Task directions:
Print the data exactly as it is given, please.

Records shown:
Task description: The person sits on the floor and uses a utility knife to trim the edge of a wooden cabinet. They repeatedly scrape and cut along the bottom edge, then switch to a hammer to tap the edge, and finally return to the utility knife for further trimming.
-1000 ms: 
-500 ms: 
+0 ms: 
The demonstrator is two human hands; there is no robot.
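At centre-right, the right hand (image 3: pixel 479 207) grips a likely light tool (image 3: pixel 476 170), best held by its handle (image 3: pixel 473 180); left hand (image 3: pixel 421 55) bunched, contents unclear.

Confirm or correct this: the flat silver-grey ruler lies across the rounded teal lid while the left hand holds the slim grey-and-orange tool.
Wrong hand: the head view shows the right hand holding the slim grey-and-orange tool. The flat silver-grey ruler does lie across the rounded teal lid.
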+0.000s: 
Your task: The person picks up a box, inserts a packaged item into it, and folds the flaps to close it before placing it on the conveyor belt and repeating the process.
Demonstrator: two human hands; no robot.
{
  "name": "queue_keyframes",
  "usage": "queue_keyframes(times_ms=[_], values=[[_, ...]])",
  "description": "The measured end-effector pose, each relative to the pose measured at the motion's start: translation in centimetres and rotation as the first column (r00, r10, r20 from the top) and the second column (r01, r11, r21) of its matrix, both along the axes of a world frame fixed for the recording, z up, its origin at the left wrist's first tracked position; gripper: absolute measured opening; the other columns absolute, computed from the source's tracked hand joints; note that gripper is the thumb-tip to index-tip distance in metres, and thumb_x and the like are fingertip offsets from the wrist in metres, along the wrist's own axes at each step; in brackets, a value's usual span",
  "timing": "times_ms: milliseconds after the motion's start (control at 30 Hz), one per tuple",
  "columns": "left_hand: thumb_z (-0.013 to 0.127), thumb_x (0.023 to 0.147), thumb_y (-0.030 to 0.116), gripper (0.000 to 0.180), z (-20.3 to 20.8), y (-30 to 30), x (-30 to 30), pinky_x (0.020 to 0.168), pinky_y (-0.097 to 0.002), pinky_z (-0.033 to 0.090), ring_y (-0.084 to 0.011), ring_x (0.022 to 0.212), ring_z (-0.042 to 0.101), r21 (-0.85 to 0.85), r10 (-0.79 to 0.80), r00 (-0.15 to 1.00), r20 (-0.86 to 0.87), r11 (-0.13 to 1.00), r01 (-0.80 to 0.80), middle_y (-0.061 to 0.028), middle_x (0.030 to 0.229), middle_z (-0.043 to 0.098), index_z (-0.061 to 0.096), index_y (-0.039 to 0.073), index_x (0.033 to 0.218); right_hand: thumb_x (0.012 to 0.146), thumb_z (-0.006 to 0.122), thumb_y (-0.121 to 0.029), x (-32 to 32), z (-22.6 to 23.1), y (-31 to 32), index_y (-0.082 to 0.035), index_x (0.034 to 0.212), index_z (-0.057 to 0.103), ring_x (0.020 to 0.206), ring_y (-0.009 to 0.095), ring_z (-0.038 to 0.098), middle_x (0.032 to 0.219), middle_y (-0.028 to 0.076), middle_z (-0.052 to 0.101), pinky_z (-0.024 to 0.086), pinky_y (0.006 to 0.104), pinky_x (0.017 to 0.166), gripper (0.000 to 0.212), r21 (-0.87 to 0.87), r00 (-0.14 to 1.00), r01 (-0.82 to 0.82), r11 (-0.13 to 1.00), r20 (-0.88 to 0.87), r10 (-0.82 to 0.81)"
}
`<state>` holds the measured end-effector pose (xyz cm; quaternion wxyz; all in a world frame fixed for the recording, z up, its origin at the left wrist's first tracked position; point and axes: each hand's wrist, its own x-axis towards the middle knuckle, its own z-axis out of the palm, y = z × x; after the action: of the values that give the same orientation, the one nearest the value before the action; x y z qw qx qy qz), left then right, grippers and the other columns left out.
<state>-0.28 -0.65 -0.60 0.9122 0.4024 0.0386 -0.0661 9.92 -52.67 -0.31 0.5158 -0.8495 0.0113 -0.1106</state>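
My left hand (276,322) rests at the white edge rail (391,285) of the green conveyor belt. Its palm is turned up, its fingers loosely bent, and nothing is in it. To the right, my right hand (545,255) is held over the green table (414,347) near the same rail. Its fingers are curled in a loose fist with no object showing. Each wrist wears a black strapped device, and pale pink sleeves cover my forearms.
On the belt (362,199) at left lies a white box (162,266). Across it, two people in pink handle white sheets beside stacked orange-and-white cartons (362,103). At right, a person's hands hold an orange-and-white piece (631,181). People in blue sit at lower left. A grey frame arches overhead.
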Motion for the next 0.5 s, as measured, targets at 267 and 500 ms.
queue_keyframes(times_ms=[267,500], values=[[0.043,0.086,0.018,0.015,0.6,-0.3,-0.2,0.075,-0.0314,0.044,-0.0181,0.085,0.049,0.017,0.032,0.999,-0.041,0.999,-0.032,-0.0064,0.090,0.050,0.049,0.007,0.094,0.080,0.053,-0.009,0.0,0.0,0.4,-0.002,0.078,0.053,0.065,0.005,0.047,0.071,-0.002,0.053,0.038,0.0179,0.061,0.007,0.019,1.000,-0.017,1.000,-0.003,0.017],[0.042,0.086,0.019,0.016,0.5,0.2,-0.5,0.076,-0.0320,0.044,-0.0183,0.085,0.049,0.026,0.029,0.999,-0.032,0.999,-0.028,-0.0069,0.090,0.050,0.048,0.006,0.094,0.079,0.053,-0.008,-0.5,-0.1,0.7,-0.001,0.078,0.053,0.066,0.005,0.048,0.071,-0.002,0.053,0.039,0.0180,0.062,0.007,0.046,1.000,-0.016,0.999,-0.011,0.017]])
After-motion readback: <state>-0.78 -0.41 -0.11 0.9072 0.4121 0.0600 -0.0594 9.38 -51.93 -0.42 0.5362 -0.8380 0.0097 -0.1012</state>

Result for this exercise:
Task description: The person sits on the floor and uses a utility knife to trim the edge of a wooden cabinet. They repeatedly scrape and cut along the bottom edge, then switch to a hammer to tap the edge, and finally return to the utility knife for further trimming.
-1000 ms: 
-500 ms: 
+0 ms: 
The demonstrator is two human hands; there is no robot.
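At centre-right, the right hand (image 3: pixel 479 207) grips a likely light tool (image 3: pixel 476 170), best held by its handle (image 3: pixel 473 180); left hand (image 3: pixel 421 55) bunched, contents unclear.

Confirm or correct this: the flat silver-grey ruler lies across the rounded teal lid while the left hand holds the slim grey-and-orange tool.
Wrong hand: the head view shows the right hand holding the slim grey-and-orange tool. The flat silver-grey ruler does lie across the rounded teal lid.
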+0.000s: 
Your task: The person picks up a box, inserts a packaged item into it, and folds the flaps to close it before placing it on the conveyor belt and repeating the process.
Demonstrator: two human hands; no robot.
{
  "name": "queue_keyframes",
  "usage": "queue_keyframes(times_ms=[_], values=[[_, ...]])",
  "description": "The measured end-effector pose, each relative to the pose measured at the motion's start: translation in centimetres and rotation as the first column (r00, r10, r20 from the top) and the second column (r01, r11, r21) of its matrix, both along the axes of a world frame fixed for the recording, z up, its origin at the left wrist's first tracked position; gripper: absolute measured opening; the other columns absolute, computed from the source's tracked hand joints; note that gripper is the thumb-tip to index-tip distance in metres, and thumb_x and the like are fingertip offsets from the wrist in metres, along the wrist's own axes at each step; in brackets, a value's usual span",
  "timing": "times_ms: milliseconds after the motion's start (control at 30 Hz), one per tuple",
  "columns": "left_hand: thumb_z (-0.013 to 0.127), thumb_x (0.023 to 0.147), thumb_y (-0.030 to 0.116), gripper (0.000 to 0.180), z (-20.3 to 20.8), y (-30 to 30), x (-30 to 30), pinky_x (0.020 to 0.168), pinky_y (-0.097 to 0.002), pinky_z (-0.033 to 0.090), ring_y (-0.084 to 0.011), ring_x (0.022 to 0.212), ring_z (-0.042 to 0.101), r21 (-0.85 to 0.85), r10 (-0.79 to 0.80), r00 (-0.15 to 1.00), r20 (-0.86 to 0.87), r11 (-0.13 to 1.00), r01 (-0.80 to 0.80), middle_y (-0.061 to 0.028), middle_x (0.030 to 0.229), middle_z (-0.043 to 0.098), index_z (-0.061 to 0.096), index_y (-0.039 to 0.073), index_x (0.033 to 0.218); right_hand: thumb_x (0.012 to 0.146), thumb_z (-0.006 to 0.122), thumb_y (-0.121 to 0.029), x (-32 to 32), z (-22.6 to 23.1), y (-31 to 32), index_y (-0.082 to 0.035), index_x (0.034 to 0.212), index_z (-0.057 to 0.103), ring_x (0.020 to 0.206), ring_y (-0.009 to 0.095), ring_z (-0.038 to 0.098), middle_x (0.032 to 0.219), middle_y (-0.028 to 0.076), middle_z (-0.052 to 0.101), pinky_z (-0.024 to 0.086), pinky_y (0.006 to 0.104), pinky_x (0.017 to 0.166), gripper (0.000 to 0.212), r21 (-0.87 to 0.87), r00 (-0.14 to 1.00), r01 (-0.82 to 0.82), r11 (-0.13 to 1.00), r20 (-0.88 to 0.87), r10 (-0.82 to 0.81)"
}
`<state>` holds the measured end-effector pose (xyz cm; quaternion wxyz; all in a world frame fixed for the recording, z up, its origin at the left wrist's first tracked position; point and axes: each hand's wrist, its own x-axis towards the middle knuckle, its own z-axis out of the palm, y = z × x; after the action: of the values that give the same orientation, the one nearest the value before the action; x y z qw qx qy qz), left then right, grippers and the other columns left out.
<state>-0.28 -0.65 -0.60 0.9122 0.4024 0.0386 -0.0661 9.92 -52.67 -0.31 0.5158 -0.8495 0.0113 -0.1106</state>
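My left hand (276,322) rests at the white edge rail (391,285) of the green conveyor belt. Its palm is turned up, its fingers loosely bent, and nothing is in it. To the right, my right hand (545,255) is held over the green table (414,347) near the same rail. Its fingers are curled in a loose fist with no object showing. Each wrist wears a black strapped device, and pale pink sleeves cover my forearms.
On the belt (362,199) at left lies a white box (162,266). Across it, two people in pink handle white sheets beside stacked orange-and-white cartons (362,103). At right, a person's hands hold an orange-and-white piece (631,181). People in blue sit at lower left. A grey frame arches overhead.
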Motion for the next 0.5 s, as measured, targets at 267 and 500 ms.
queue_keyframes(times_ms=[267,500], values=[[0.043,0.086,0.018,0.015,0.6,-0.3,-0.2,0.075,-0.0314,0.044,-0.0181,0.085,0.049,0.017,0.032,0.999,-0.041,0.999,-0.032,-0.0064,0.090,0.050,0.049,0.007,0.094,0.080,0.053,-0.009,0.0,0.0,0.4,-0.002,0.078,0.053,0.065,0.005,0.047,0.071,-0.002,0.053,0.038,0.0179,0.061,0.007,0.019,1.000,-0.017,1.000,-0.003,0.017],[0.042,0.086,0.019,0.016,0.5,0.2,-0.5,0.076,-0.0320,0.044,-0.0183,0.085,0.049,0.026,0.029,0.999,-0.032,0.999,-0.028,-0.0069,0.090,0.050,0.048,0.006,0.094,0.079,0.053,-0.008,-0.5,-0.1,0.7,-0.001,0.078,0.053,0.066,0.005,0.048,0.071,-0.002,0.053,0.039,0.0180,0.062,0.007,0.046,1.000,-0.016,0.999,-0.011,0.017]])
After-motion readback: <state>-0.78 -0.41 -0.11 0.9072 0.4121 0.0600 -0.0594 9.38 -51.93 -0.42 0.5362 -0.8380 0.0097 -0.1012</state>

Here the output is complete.